Overview
This post reviews four strategies for Android UI testing with the goal of creating UI tests that are fast, reliable, and easy to debug.
Before we begin, let’s not forget an import rule: whatever can be unit tested should be unit tested. Robolectric and gradle unit tests support are great examples of unit test frameworks for Android. UI tests, on the other hand, are used to verify that your application returns the correct UI output in response to a sequence of user actions on a device. Espresso is a great framework for running UI actions and verifications in the same process. For more details on the Espresso and UI Automator tools, please see: test support libraries.
The Google+ team has performed many iterations of UI testing. Below we discuss the lessons learned during each strategy of UI testing. Stay tuned for more posts with more details and code samples.
Strategy 1: Using an End-To-End Test as a UI Test
Let’s start with some definitions. A UI test ensures that your application returns the correct UI output in response to a sequence of user actions on a device. An end-to-end (E2E) test brings up the full system of your app including all backend servers and client app. E2E tests will guarantee that data is sent to the client app and that the entire system functions correctly.

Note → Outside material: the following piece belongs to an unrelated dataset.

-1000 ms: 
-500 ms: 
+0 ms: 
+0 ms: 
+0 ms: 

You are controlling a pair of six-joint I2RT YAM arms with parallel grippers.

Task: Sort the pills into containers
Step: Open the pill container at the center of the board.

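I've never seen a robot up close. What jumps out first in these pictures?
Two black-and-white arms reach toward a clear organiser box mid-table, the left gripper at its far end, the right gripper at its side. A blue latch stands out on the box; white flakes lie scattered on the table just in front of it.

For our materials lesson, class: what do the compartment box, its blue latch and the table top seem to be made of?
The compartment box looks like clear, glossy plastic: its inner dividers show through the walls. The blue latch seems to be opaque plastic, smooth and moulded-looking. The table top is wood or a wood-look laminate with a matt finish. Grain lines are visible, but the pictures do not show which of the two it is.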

Usually, in order to make the application UI functional, you need data from backend servers, so UI tests need to simulate the data but not necessarily the backend servers. In many cases UI tests are confused with E2E tests because E2E is very similar to manual test scenarios. However, debugging and stabilizing E2E tests is very difficult due to many variables like network flakiness, authentication against real servers, size of your system, etc.

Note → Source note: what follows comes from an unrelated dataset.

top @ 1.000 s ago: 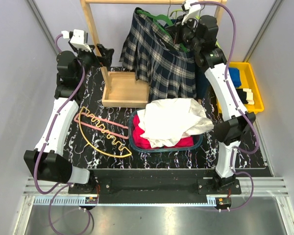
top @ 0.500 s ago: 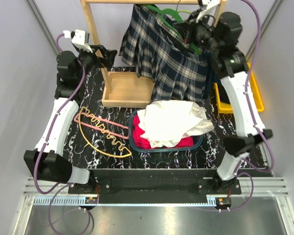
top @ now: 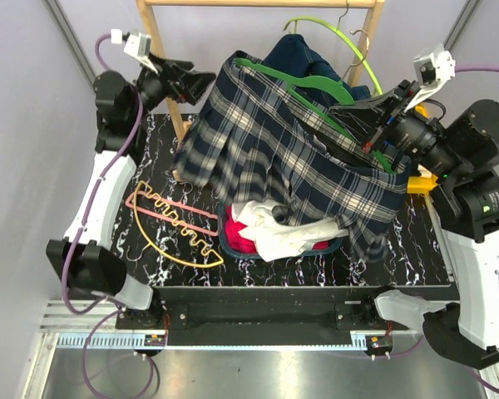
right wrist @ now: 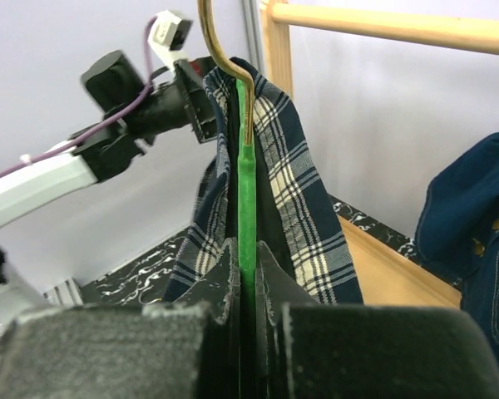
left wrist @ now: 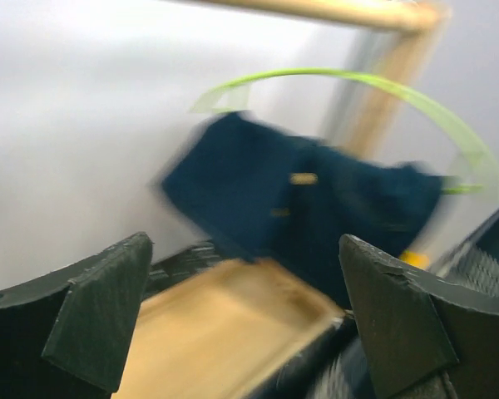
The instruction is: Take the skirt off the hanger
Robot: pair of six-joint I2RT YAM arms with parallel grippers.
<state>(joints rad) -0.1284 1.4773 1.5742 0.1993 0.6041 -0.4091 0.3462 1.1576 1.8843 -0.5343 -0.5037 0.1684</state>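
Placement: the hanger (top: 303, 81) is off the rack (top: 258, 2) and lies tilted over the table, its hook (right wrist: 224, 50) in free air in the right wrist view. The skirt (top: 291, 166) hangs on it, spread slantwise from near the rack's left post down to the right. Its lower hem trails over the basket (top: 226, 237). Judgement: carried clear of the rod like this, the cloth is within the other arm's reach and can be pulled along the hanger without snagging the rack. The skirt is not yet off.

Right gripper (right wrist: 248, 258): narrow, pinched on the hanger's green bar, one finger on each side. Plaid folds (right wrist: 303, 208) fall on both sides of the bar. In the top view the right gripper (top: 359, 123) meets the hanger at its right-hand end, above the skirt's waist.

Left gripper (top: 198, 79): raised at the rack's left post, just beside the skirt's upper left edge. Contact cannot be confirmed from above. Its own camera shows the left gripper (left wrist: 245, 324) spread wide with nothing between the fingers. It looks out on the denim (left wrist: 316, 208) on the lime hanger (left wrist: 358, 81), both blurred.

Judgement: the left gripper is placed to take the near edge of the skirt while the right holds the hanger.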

When you use UI tests as E2E tests, you face the following problems:
- Very large and slow tests.
- High flakiness rate due to timeouts and memory issues.

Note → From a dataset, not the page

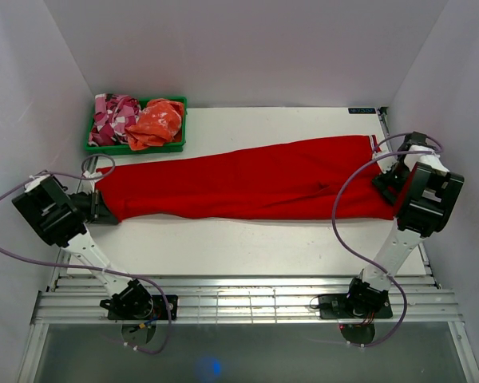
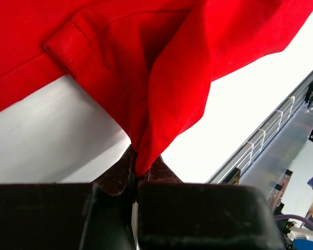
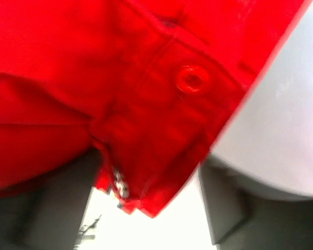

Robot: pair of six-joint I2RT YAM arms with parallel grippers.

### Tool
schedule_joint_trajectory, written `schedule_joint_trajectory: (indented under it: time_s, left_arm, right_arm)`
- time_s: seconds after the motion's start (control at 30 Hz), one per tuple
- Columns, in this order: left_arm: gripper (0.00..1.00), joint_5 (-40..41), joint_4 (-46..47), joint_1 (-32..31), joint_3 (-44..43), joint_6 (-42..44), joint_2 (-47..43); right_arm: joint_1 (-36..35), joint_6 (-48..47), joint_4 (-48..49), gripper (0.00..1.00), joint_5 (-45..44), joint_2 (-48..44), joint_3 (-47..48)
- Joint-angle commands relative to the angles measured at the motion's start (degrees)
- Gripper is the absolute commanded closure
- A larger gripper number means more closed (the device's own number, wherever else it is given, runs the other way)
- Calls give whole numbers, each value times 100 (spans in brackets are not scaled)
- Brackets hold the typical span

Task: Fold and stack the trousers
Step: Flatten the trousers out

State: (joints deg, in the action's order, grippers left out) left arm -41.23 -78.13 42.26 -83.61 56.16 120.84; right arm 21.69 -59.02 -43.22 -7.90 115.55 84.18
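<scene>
While beside trousers (image 1: 247, 187), green bin (image 1: 136, 148) with patterned cloth (image 1: 113, 117) and orange cloth (image 1: 157, 122)

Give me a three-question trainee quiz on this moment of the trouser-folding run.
1. True or false: the left hand is shut on the trousers.
2. Which end of the trousers lies at the right hand: A, a leg hem; B, the buttoned waistband?
3. Fill in: the colour of the bin is ___.
Key: 1 true; 2 B; 3 green.
</scene>
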Motion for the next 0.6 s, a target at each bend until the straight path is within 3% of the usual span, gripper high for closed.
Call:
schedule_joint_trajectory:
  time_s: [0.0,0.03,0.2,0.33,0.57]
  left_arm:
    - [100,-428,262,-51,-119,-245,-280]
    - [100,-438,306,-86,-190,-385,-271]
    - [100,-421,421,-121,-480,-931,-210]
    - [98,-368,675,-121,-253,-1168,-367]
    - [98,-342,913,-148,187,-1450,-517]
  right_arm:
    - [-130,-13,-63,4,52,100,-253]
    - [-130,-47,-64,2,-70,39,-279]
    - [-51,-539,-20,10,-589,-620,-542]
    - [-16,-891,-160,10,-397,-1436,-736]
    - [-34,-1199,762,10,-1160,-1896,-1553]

- Hard to debug/investigate failures.
- Authentication issues (ex: authentication from automated tests is very tricky).
Let’s see how these problems can be fixed using the following strategies.
Strategy 2: Hermetic UI Testing using Fake Servers
In this strategy, you avoid network calls and external dependencies, but you need to provide your application with data that drives the UI. Update your application to communicate to a local server rather than external one, and create a fake local server that provides data to your application. You then need a mechanism to generate the data needed by your application. This can be done using various approaches depending on your system design. One approach is to record server responses and replay them in your fake server.
Once you have hermetic UI tests talking to a local fake server, you should also have server hermetic tests. This way you split your E2E test into a server side test, a client side test, and an integration test to verify that the server and client are in sync (for more details on integration tests, see the backend testing section of blog).
Now, the client test flow looks like:
While this approach drastically reduces the test size and flakiness rate, you still need to maintain a separate fake server as well as your test. Debugging is still not easy as you have two moving parts: the test and the local server. While test stability will be largely improved by this approach, the local server will cause some flakes.
Let’s see how this could this be improved...
Strategy 3: Dependency Injection Design for Apps.
To remove the additional dependency of a fake server running on Android, you should use dependency injection in your application for swapping real module implementations with fake ones. One example is Dagger, or you can create your own dependency injection mechanism if needed.
This will improve the testability of your app for both unit testing and UI testing, providing your tests with the ability to mock dependencies. In instrumentation testing, the test apk and the app under test are loaded in the same process, so the test code has runtime access to the app code. Not only that, but you can also use classpath override (the fact that test classpath takes priority over app under test) to override a certain class and inject test fakes there. For example, To make your test hermetic, your app should support injection of the networking implementation. During testing, the test injects a fake networking implementation to your app, and this fake implementation will provide seeded data instead of communicating with backend servers.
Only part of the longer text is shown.